The days of seeing stories like 'PS4's outselling Xbox by almost 2-to-1' could be over as Microsoft looks to have called time on the console sales war.
Last week saw the Big M announce its quarterly results - yes, yes, fiscal announcements, yawn - but the interesting thing noted by Game Informer was the lack of Microsoft's usual hardware shipment metrics.
When quizzed on this a Microsoft source responded saying it was no longer using such figures as its measurement of success. Instead it would be focusing on user engagement, choosing Xbox Live figures as its leading stat. Essentially Microsoft has made a tacit announcement that, in terms of hardware sales at least, it has lost the sales war of this generation of machines.
Long-time industry analyst, Michael Pachter, told Fortune yesterday that he believes Sony's PS4 is set to have another excellent holiday period, outselling Microsoft's console, and would probably do so with or without the price cut which has given it price parity with the Xbox One.
"Microsoft should cut price only if it cares about how many consoles it sells," he went on to say.
And, given that it's both halted reporting on its own sales and refused calls for a price cut of its own, it sure looks like Microsoft has now stopped caring about such figures. Or at the very least wants everyone to stop talking about it...
(Score: 2, Interesting) by Anonymous Coward on Monday October 26 2015, @09:07PM
One of the reasons the MS board got rid of Ballmer was because he had so much of his career tied up in big initiatives that were either mixed successes (like Xbox) or outright failures.
It's not clear whether it makes sense for either MS or Sony to make the kind of huge investment in the next generation gaming consoles to create jaw-dropping experiences that will compel the parents of boys aged 8-18 to shell out several hundred USD just for the hw platform. Times change.
(Score: 3, Interesting) by SanityCheck on Monday October 26 2015, @09:41PM
One of the reasons the MS board got rid of Ballmer was because he had so much of his career tied up in big initiatives that were either mixed successes (like Xbox) or outright failures.
I don't disagree, and I find the statement very informative. My reply is more directed at the board who would use such criterion.

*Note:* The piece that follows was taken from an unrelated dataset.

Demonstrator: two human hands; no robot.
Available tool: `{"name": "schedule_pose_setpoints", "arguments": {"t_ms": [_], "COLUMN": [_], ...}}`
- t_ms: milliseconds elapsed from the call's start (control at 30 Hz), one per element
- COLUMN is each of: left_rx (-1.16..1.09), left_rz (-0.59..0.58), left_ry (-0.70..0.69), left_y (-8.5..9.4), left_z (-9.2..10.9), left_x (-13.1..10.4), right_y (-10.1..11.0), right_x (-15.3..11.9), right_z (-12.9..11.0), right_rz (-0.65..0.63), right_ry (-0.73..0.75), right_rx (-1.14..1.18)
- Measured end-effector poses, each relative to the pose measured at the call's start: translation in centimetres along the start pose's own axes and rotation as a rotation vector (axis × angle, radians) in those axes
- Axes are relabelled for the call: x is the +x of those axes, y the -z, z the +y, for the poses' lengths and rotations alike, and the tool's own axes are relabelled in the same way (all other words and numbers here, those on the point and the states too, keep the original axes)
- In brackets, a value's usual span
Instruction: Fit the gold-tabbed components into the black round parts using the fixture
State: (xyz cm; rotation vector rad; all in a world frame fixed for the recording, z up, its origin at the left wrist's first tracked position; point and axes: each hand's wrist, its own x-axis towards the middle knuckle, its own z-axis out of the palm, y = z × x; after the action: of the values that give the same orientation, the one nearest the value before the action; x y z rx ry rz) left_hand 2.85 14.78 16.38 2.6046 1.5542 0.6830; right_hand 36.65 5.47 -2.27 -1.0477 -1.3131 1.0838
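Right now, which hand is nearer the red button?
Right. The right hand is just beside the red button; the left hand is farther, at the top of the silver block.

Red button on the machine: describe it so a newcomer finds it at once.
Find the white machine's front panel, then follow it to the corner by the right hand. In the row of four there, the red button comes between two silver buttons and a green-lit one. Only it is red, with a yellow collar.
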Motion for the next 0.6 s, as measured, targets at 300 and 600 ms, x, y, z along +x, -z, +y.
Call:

First of all that sounds like any company trying to innovate. Hard to pin it on one guy. How many Sony failures have we had? I mean mini-disc? Hello? These companies do not die with a single failure, and they definitely don't need need every product to succeed, just enough of them. Windows had plenty of failures before Ballmer, and will have plenty after.
At some point we must accept that Steve Jobs was a magician, he could pull a rabbit out of the hat seemingly on command. This is an exception not a rule people. Maybe the board just decided to give another guy a try in a feeble search for the next Jobs.
(Score: 0) by Anonymous Coward on Monday October 26 2015, @10:49PM
At some point we must accept that Steve Jobs was a magician
Two of largest sellers Apple had were the iPhone and iPod. Both were moved into well after others had trod into that water.
Jobs did one thing very well. Cut the crap focus on exactly what the high end people want. There is nothing special about it. I am sure there were 500 projects he killed that never saw the light of day.
(Score: -1, Redundant) by Anonymous Coward on Monday October 26 2015, @11:15PM
Would that be Steve "You're holding it wrong" Jobs? [google.com]
...or perhaps Steve "Pick it up and drop it" Jobs? [google.com]
-- gewg_
(Score: 2) by Tork on Tuesday October 27 2015, @12:16AM
🏳️🌈 Proud Ally 🏳️🌈
(Score: 1, Touché) by Anonymous Coward on Tuesday October 27 2015, @12:51AM
Are you using technology which doesn't allow you to hover over the link and see what that is?
-- gewg_
(Score: 2) by Tork on Tuesday October 27 2015, @12:58AM
🏳️🌈 Proud Ally 🏳️🌈
(Score: 4, Informative) by vux984 on Monday October 26 2015, @11:50PM
At some point we must accept that Steve Jobs was a magician, he could pull a rabbit out of the hat seemingly on command.
His only magic was getting people to forget the turds he produced.
Apple Lisa
Apple III
G4 cube
Puck mouse
Flower Power iMac
MobileMe
ipod HiFi
ipod nano v3
first generations AppleTV / iTV (and even today they aren't exactly great)
(Score: 3, Insightful) by Anal Pumpernickel on Tuesday October 27 2015, @12:29AM
At some point we must accept that Steve Jobs was a magician
An evil magician who, much like Microsoft, managed to get lots of people to use abusive proprietary software, accept digital restrictions management, and buy products that are basically virtual jails for the user? Yeah, that's very useful for him, but not for society in the long run.
(Score: 0) by Anonymous Coward on Monday October 26 2015, @09:53PM
Considering that all consoles are underpowered junk compared to even average PCs I'm not so sure jaw-dropping experiences is the right phrase.